Hello Shelly-Ann,
I am attaching a paper (if I handled the attachment procedure properly), a paper that is not statistically great, a paper that shows the steps the authors took to validate a tool. There seems to be lots of papers out there that define the various types of validation, but, I feel, what you need are some papers that actually are validating tools (instruments.) This is one.
I am also co-authoring a paper on validation of a pruritis (itchiness) scale to be used in a veterinary setting. It is in press (we just got the proofs), but that won't help you unless you wait a few weeks (or months.)
You can also go to Google Scholar (in Google, just type "Google scholar".) There, if you search for "questionnaire validation", you should see lots of references to specific, published validation exercises. I tried that and it looked like there would be some nice examples. You can try other keywords in Google scholar, too.

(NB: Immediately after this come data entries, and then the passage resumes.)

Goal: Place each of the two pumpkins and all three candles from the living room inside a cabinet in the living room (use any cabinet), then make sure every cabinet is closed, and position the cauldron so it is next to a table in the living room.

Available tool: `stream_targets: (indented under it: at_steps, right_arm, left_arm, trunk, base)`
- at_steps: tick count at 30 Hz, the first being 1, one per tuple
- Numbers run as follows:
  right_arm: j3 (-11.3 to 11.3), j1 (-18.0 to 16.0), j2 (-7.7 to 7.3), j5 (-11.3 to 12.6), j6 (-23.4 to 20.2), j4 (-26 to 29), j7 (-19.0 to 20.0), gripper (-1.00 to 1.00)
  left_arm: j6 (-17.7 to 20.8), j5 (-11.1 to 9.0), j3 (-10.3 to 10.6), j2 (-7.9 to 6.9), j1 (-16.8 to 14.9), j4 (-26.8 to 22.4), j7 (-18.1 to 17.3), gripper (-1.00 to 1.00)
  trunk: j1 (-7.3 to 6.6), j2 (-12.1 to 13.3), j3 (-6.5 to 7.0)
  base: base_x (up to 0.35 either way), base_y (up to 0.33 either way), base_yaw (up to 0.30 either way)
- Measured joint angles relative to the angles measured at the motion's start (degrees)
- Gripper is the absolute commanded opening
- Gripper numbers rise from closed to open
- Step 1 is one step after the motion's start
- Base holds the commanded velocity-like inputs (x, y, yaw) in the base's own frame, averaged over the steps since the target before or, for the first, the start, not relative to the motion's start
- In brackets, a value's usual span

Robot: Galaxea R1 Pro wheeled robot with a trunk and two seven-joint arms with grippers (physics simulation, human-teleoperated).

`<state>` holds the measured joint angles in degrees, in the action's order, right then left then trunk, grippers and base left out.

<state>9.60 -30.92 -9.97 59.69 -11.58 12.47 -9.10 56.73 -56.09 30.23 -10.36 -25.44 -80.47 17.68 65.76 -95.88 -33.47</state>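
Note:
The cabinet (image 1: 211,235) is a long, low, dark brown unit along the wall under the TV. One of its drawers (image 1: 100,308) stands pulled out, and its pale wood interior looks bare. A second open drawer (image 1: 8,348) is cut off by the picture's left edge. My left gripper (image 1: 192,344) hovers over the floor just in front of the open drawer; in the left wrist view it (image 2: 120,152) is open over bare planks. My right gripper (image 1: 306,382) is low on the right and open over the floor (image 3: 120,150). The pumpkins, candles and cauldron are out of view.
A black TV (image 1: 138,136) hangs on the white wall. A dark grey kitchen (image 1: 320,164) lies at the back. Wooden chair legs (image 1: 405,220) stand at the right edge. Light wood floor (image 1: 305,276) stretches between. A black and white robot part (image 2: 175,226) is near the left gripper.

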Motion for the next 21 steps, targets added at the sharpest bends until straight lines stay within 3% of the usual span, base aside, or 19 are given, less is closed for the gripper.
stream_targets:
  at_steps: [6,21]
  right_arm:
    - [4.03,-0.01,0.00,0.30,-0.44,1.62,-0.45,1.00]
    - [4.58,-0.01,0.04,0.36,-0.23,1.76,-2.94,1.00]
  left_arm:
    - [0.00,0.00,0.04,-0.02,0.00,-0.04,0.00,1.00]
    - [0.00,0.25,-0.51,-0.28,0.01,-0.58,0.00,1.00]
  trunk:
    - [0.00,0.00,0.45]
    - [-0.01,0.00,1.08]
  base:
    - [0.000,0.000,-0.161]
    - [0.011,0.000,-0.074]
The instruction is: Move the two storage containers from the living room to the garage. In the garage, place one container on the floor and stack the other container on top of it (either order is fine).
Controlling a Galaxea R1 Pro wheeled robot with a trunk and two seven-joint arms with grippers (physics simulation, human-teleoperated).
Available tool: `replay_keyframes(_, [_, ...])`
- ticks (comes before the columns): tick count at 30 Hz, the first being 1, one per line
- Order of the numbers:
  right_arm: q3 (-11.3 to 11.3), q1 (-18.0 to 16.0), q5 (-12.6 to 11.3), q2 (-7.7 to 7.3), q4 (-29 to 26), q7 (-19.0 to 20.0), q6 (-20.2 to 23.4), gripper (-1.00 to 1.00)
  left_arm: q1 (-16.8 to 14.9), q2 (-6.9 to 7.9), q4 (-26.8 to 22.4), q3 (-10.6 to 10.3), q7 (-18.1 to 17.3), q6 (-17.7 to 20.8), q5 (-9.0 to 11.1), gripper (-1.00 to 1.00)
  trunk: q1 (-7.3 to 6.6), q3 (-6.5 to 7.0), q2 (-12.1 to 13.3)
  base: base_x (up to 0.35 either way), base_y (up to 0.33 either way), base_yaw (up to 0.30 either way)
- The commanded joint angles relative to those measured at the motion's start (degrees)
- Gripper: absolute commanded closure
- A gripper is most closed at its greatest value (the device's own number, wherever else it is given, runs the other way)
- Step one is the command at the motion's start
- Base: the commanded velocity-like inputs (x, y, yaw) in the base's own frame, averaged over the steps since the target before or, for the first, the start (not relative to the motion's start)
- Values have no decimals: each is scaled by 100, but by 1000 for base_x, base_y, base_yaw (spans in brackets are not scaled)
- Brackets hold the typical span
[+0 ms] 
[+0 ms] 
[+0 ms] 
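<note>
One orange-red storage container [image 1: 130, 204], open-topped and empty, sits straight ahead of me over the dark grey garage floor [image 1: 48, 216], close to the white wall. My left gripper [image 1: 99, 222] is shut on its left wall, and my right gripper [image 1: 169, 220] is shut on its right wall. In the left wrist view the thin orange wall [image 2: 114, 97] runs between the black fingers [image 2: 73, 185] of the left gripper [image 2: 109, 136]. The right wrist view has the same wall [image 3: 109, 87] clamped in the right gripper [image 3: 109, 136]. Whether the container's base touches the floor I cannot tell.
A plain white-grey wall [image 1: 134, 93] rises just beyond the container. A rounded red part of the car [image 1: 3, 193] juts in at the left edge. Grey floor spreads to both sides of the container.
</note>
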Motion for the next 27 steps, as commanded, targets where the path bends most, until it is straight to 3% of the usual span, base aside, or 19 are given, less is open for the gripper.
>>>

So, one way to go on this is to find papers that carried out a validation exercise and emulate those papers whose statistical methods seem sound.
Some time ago I perused a textbook on questionnaire construction and validation, but I don't remember the title. Also, I thought that doing everything the textbook recommended would be overkill.
So, bottom line, I suggest that you find some good validation papers that have passed peer review in a good journal and whose statistical methods seem acceptable to you and just do what they did.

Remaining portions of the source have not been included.